A research team from Juntendo University in Japan has developed a new model to predict mortality risk in elderly patients with heart failure. The model incorporates physical function metrics, which improves the accuracy of risk prediction compared to existing models that focus mainly on cardiac-specific clinical variables.
Current risk assessment tools for heart failure, such as AHEAD and BIOSTAT compact, were designed for European and North American populations. Studies have shown these models tend to underestimate the risk of death among older East Asian patients. To address this gap, researchers led by Professor Tetsuya Takahashi, Assistant Professor Kanji Yamada, and Associate Professor Nobuyuki Kagiyama analyzed data from the nationwide J-Proof HF registry. This registry tracks elderly heart failure patients treated at 96 institutions across Japan.
The team used machine learning algorithms on data from 9,700 patients who were discharged between December 2020 and March 2022. They trained an eXtreme Gradient Boosting (Full XGBoost) algorithm to estimate one-year mortality risk after hospital treatment for heart failure.
A second version of the model was created using only the top 20 most important variables identified by the first model. Of these variables, seven related to physical function or other non-cardiac factors. Dr. Yamada commented on the findings: "These models rely primarily on cardiac-specific and biomedical variables, often underestimating the impact of non-cardiac factors such as physical function, frailty, and nutritional status, which are critical determinants of prognosis in older adults and, unlike fixed factors such as age, may represent modifiable targets through rehabilitation and supportive care."

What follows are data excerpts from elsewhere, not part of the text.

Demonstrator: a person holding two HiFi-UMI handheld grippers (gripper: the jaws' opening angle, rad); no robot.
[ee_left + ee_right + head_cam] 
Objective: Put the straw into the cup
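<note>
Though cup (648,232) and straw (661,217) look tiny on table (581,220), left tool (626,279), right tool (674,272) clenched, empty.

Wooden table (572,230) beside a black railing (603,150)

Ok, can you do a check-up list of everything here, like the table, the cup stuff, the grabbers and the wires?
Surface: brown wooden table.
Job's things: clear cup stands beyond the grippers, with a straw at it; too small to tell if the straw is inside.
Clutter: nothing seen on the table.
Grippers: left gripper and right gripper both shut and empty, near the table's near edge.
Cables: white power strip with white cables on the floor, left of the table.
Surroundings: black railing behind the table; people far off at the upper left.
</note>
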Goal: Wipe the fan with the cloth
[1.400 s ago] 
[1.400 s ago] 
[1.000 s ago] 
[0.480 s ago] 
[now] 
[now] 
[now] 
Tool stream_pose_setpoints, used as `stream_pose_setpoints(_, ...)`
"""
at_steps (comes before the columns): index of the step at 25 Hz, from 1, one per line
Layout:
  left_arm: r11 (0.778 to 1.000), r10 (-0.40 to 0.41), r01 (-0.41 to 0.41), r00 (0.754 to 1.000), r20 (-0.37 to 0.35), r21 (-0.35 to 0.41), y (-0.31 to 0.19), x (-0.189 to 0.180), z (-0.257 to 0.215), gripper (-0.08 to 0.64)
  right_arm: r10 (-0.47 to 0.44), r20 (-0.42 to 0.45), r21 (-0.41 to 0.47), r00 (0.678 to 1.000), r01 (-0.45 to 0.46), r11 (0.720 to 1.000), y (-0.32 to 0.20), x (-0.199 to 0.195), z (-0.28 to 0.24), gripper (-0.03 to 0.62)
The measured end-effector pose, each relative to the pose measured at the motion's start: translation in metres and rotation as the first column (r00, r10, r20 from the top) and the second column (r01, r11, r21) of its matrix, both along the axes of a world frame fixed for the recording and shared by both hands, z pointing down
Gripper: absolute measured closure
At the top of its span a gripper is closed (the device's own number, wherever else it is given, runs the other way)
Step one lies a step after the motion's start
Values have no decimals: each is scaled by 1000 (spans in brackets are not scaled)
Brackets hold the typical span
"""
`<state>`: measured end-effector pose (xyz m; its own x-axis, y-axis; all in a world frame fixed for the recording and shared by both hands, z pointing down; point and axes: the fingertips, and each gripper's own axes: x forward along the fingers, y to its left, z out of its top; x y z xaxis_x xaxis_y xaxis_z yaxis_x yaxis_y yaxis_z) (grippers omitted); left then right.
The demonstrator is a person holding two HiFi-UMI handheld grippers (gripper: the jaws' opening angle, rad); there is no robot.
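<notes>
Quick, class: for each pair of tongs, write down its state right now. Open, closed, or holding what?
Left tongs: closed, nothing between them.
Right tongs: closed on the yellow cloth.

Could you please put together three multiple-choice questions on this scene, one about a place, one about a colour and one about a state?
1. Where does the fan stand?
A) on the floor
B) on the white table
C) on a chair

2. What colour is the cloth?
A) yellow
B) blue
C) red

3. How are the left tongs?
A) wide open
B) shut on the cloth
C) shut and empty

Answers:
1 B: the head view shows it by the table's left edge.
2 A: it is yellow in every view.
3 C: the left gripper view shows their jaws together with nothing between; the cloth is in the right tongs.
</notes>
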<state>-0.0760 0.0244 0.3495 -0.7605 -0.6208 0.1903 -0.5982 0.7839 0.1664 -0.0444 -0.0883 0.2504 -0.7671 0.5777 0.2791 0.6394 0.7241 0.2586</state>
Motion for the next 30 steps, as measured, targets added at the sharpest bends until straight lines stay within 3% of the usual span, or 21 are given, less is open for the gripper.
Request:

Dr. Yamada further noted: "The prominence of the BI [Barthel Index] and SPPB [Short Physical Performance Battery] in our analysis is clinically coherent," adding that "Unlike subjective activities of daily living assessments included in some scores, performance-based assessments, such as the BI and SPPB, offer greater reproducibility and capture functional limitations more directly."
Both versions of the XGBoost model showed similar accuracy in predicting death within a year after discharge. The Top-20 XGBoost model also classified patient risk more effectively than previous tools like AHEAD and BIOSTAT compact when applied to Japanese patients.
This approach could allow healthcare providers to identify elderly heart failure patients who would benefit from closer monitoring or tailored post-discharge care instead of relying on a single standard method for all cases. The importance given to physical function metrics highlights potential benefits from including rehabilitation as part of long-term management for heart failure.
Dr. Yamada stated: "Our findings reveal that physical function at discharge is a critically important determinant of survival, rivaling the importance of traditional cardiovascular risk factors. This study underscores the essential value of integrating comprehensive geriatric and functional assessments into the routine management and risk stratification of older patients with HF."
Researchers plan further testing before broader adoption but have begun developing a tool based on their Top-20 XGBoost model so clinicians can estimate individual patient risks more accurately.